Edward De Bono è uno dei nostri "compagni di viaggio" nell'avventura compiuta oggi durante l'ultima giornata del corso sul benessere organizzativo organizzato da Human Relations a Scandicci (programma). I suoi "Sei cappelli per pensare" ci hanno accompagnato in un importante esercizio che ha visto il gruppo di lavoro alle prese con un caso reale a cui applicare le tecniche di problem solving, adottando volta per volta quel particolare "mood" caratteristico degli atteggiamenti prevalenti e delle focalizzazioni associate ai diversi cappelli: bianco, quando ci si propone di attenerci scrupolosamente ai dati, senza esprimere giudizi e interpretazioni; rosso, quando si mettono in gioco le paure, la rabbia, l'entusiasmo, la gioia, ed in generale tutte le emozioni positive e negative legate alla situazione; nero, quando facciamo prevalere il pessimismo, e ci convinciamo che non riusciremo mai a risolvere quel problema. Dal nero dobbiamo poi passare al cappello giallo, quello legato all'efficienza e alla ricerca di un risultato a cui giungere; il cappello verde è quello delle soluzioni "fuori dal coro", anche pazze e ritenute inopportune o inosabili, che però possono smuovere l'organizzazione aiutandola a decidere di adottare una scelta più "normale". Infine, il cappello blu: quello di chi controlla che si arrivi ad un compimento, quale che sia, che guida i membri del team verso un percorso non necessariamente lineare, nel quale volta per volta si è chiamati a riconoscere il colore che prevale sui cappelli in testa.

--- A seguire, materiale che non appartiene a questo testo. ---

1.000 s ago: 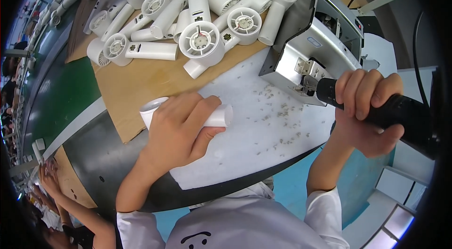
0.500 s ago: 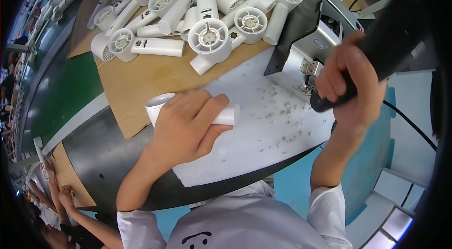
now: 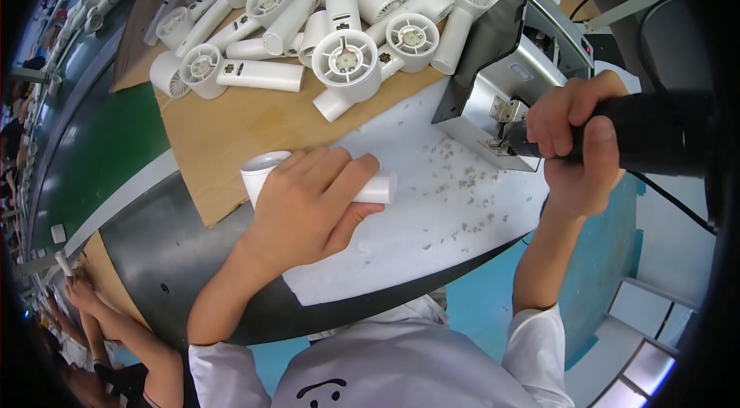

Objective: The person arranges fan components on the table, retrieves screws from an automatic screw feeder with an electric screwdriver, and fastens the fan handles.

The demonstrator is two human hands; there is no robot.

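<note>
A white handheld-fan housing [image 3: 378,187] lies on the white sheet [image 3: 401,254], with my left hand [image 3: 304,204] wrapped over its middle. Its round head sticks out on the left and its handle end on the right. My right hand [image 3: 582,130] grips a black power screwdriver [image 3: 655,130], which appears nearly level, its front end at the metal outlet of a silver screw feeder [image 3: 512,72]. Whether the bit touches a screw there is too small to make out. Many tiny screw-like bits [image 3: 466,188] are scattered between my hands.
A pile of white fan housings [image 3: 347,65] covers the brown cardboard [image 3: 200,153] at the back. Behind my right hand hangs a black cable [image 3: 671,200]. On the left run a green conveyor belt [image 3: 123,138] and, lower down, another person's arms [image 3: 127,319].
My right hand has turned the screwdriver from a steep slant to nearly level, bringing its front end against the feeder's outlet. My left hand keeps its hold. The other person's arms have shifted.
</note>
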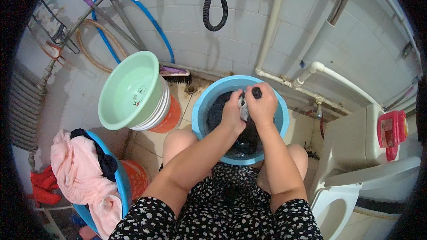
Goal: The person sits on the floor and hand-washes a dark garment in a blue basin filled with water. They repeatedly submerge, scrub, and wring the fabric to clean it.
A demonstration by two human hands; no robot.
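Note:
Between my knees stands a light blue basin [283, 126] with water and a dark, wet garment [216, 112] in it. Over the middle of the basin, my left hand [233, 112] and my right hand [262, 103] are close together, both closed on bunched cloth of the garment. A small greyish-white patch [243, 109] shows between the hands; whether it is part of the garment or suds, I cannot tell. A dark tuft of the cloth pokes out at the top of my right fist. The rest of the garment lies low in the basin, partly hidden under my wrists.
To the left, a pale green basin [116, 90] rests on an orange-and-white bucket [168, 114]. Nearer, another blue basin [122, 182] holds a pink garment [76, 162]. A toilet [344, 149] stands at right. A brush [177, 74] and pipes [269, 31] line the back wall.

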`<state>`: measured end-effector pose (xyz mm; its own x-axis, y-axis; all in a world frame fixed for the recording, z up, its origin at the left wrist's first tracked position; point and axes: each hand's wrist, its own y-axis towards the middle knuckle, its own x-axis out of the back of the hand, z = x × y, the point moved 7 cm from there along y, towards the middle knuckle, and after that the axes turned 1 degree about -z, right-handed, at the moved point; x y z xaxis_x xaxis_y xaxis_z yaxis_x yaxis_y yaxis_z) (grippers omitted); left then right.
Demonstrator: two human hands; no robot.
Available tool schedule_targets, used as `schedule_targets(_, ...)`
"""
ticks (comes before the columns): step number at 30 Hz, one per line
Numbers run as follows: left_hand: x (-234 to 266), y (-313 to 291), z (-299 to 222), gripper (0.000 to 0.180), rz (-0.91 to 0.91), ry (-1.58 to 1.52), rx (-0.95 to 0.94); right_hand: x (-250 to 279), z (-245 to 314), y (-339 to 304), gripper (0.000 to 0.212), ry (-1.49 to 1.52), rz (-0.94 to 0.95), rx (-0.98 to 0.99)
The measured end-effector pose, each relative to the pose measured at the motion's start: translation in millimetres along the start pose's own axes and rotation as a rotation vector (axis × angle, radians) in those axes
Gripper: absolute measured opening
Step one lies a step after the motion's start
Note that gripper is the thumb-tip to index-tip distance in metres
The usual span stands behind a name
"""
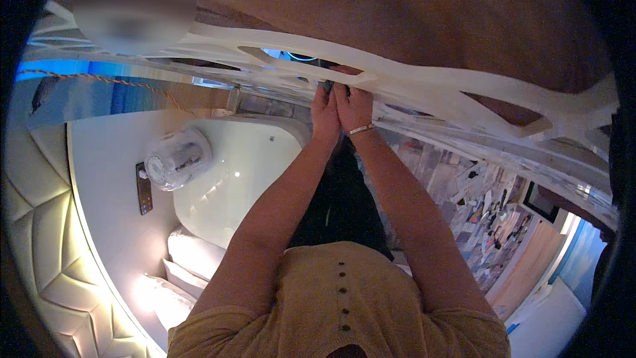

Molto interessante anche il lavoro di "fine corso", dedicato alla costruzione in gruppo di un "oggetto fisico" in grado di rappresentare il gruppo stesso a partire da un set dato di materiali da costruzione. La consegna è quella che si tratti di un oggetto bello e solido. Il gruppo è chiamato ad assegnare specifiche responsabilità al proprio interno: chi coordina il gruppo, chi si occupa della gestione delle risorse, chi è addetto a curare gli aspetti estetici, chi a garantire la solidità del manufatto.
Rispettiamo i tempi assegnati alle varie fasi del lavoro: qualche minuto per l'assegnazione dei ruoli, trenta minuti per la progettazione del manufatto, trentacinque minuti per la sua realizzazione pratica. Abbiamo a disposizione tre cartoncini bristol, 2 pennarelli, 2 paia di forbici, 2 stick di colla, una scatola da scarpe, una squadra. Il gruppo lavora benissimo, producendo uno splendido fiore, composto da petali a forma di cuore, sui quali ciascuno di noi scrive un pensiero o una parola per identificarsi come membro del gruppo, e infilzato con un ingegnoso sistema all'interno della scatola di cartone, opportunamente rivestita dal cartoncino.
Insieme ripercorriamo, al termine dell'esercizio, le dinamiche che si sono succedute all'interno del gruppo durante il lavoro, approfondendo quelli che a nostro avviso sono apparsi i comportamenti che hanno facilitato il successo dell'impresa, e traendo spunti di riflessione da quei comportamenti che invece sono risultati molto adeguati.
Difficile riassumere le tante emozioni e i tanti apprendimenti che hanno caratterizzato questo ultimo modulo didattico, che – dopo un lungo percorso all'interno della persona – torna a battere di nuovo il terreno dell'organizzazione, per affrontare il complesso rapporto tra benessere personale sul lavoro e successo nelle organizzazioni.
Io esco dall'esperienza provando gratitudine per le counselor Anna Maria e Ilaria e per tutti i membri del gruppo che hanno condiviso con me questa avventura; sono commossa per la qualità degli apprendimenti di cui sono stata capace durante il percorso, ed assieme mi sento in pace nell'affrontare – da domani in poi – tutte quelle criticità del mio comportamento e dei miei atteggiamenti che il percorso ha avuto il merito di far emergere, senza per questo incidere negativamente sulla fiducia in me stessa e sulla mia autostima.
Si è trattato di un percorso umano e professionale che mi sento di consigliare a tutti coloro che hanno profondamente a cuore la qualità della propria vita, sia sul lavoro sia a casa, e che sentono la necessità di dotarsi di strumenti di approccio alla realtà più sofisticati ed assieme più efficaci di quelli che la semplice "esperienza di vita" è in grado di offrirci. Grazie ad Anna Maria e a Ilaria.